A fire and/or explosion hazard exists when the energy of the electrostatic discharge reaches a value at least comparable to the so-called minimum ignition energy (MIE) of flammable material present or likely to be present in the respective area. MIE determines the ignition capacity of a given material. As a rule, mixtures of flammable vapours or gases and air have a lower ignition energy (and thus a higher ignition capacity) than dust-air mixtures or settled dust (table 1).
LIQUID VAPOUR | MIE (mJ) | POWDER CLOUD | MIE (mJ) |
|---|---|---|---|
Propanol | 0,65 | Wheat flour | 50 |
Ethyl acetate | 0,46 | Sugar | 30 |
Methane | 0,28 | Aluminium | 10 |
Hexane | 0,24 | Epoxy Resin | 9 |
Methanol | 0,14 | Zircon | 5 |
Carbon disulphide | 0,01 | Certain semi-finished pharmaceutical products | 1 |
Table 1. Minimum ignition energy (MIE) of vapours and dusts. Source: UK IChemE.
An example from history – an accident caused by static electricity
At a plant operated by Barton Solvents, a company dealing in the wholesale of solvents and other industrial chemicals, large outdoor tanks were used to store materials.
On the day of the accident, July 17, 2007, at approximately 8:30 a.m., a tanker truck arrived at the plant to pump a non-conductive solvent known as white spirit into a tank. As liquids transported through pipes and valves generates an electrostatic charge that can ignite flammable substance vapours, the tank supervisor connected the tanker to an earth bonding point using an earthing wire. All equipment used in the process of transferring the liquid were also connected with wires and earthed.
Inside the 56 m3 tank was a device measuring the level of liquid – an earthed metal tape suspended from pulleys and flexibly connected to a metal float. It was this connection that proved to be a serious hazard during the tank filling operation.
The solvent pumped into the tank was stored in three compartments in the tanker. As the hose was switched from one compartment to the next, air entered the system, creating bubbles and turbulence inside the tank. As a result, an electrostatic charge was generated in the non-conductive liquid. Simultaneously, the space above the liquid filled with an explosive vapour-air mixture. The swirling, turbulent liquid caused the float to move and sway, creating slack in the metal tape. This contributed to temporary breaks in the connection, causing the float to no longer be earthed.

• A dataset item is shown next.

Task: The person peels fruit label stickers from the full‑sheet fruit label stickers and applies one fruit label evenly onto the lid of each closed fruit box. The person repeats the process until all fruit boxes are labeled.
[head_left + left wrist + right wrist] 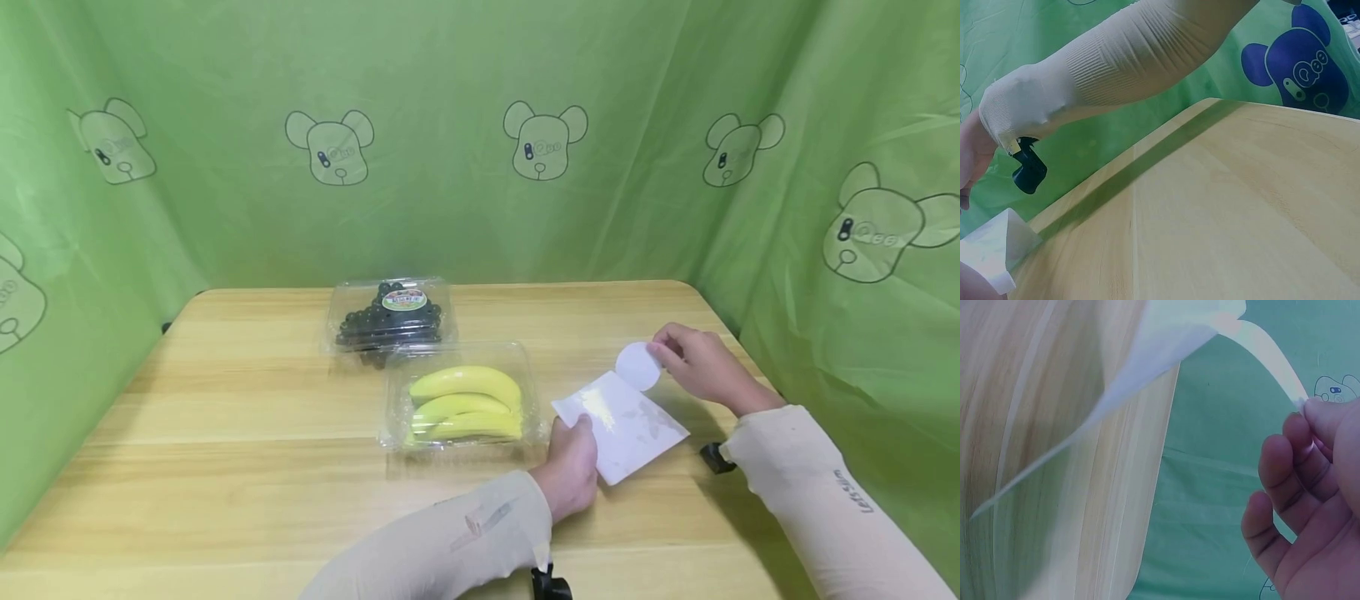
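A white paper sheet is held by my left hand, its thumb on top along the near-left edge. At the sheet's far corner, a round white sticker is pinched at its rim between the thumb and forefinger of my right hand. In the right wrist view the sticker bows upward, its other end meeting the sheet; the remaining right fingers are loosely bent. The left wrist view catches only part of the sheet and a bit of my left hand.
Left of the sheet stands a clear plastic box with yellow bananas. Behind it, further left, another clear box contains dark grapes and bears a colourful oval label. Green curtains surround the wooden table.
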`<state>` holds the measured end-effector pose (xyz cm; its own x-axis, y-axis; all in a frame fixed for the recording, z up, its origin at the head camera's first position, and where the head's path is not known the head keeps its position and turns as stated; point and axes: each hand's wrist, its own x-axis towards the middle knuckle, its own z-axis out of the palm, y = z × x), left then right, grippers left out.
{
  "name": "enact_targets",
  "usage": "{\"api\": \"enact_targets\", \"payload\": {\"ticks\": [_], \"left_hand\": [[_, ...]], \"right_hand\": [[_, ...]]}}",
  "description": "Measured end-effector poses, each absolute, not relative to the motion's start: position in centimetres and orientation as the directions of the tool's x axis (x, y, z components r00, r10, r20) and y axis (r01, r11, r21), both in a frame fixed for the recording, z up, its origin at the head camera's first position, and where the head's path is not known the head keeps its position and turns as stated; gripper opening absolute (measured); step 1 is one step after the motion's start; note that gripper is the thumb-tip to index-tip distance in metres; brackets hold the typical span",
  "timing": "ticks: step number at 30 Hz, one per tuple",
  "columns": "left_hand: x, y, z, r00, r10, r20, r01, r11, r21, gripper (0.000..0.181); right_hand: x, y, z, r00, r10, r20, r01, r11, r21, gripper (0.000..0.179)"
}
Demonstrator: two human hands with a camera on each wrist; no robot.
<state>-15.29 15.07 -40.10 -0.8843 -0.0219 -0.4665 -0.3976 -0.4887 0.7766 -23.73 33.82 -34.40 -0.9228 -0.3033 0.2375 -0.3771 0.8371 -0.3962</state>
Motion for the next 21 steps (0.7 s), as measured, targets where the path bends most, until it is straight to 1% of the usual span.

As the process continued, an electrostatic charge built up on the metal float. At about 9:00 a.m., a spark created on the float ignited the vapour-air mixture, causing a massive explosion. The explosion launched the tank into the air. Two more tanks then ruptured, spilling their contents onto the rapidly spreading fire.
The fire raging at the plant caused more tanks to rupture and ignite, launching heavy steel tank covers with diameters of 3 to 6 meters into the air. 75,000 litres of flammable liquid entered the spill containment area. The force of the explosion launched valves, pipes and other heavy steel objects towards a nearby housing estate. One of the covers hit a residential home about 90 meters from the site of the accident, and a pressure valve hit a nearby business 120 meters away. 6,000 residents were evacuated from the area.11 people and one firefighter required medical attention.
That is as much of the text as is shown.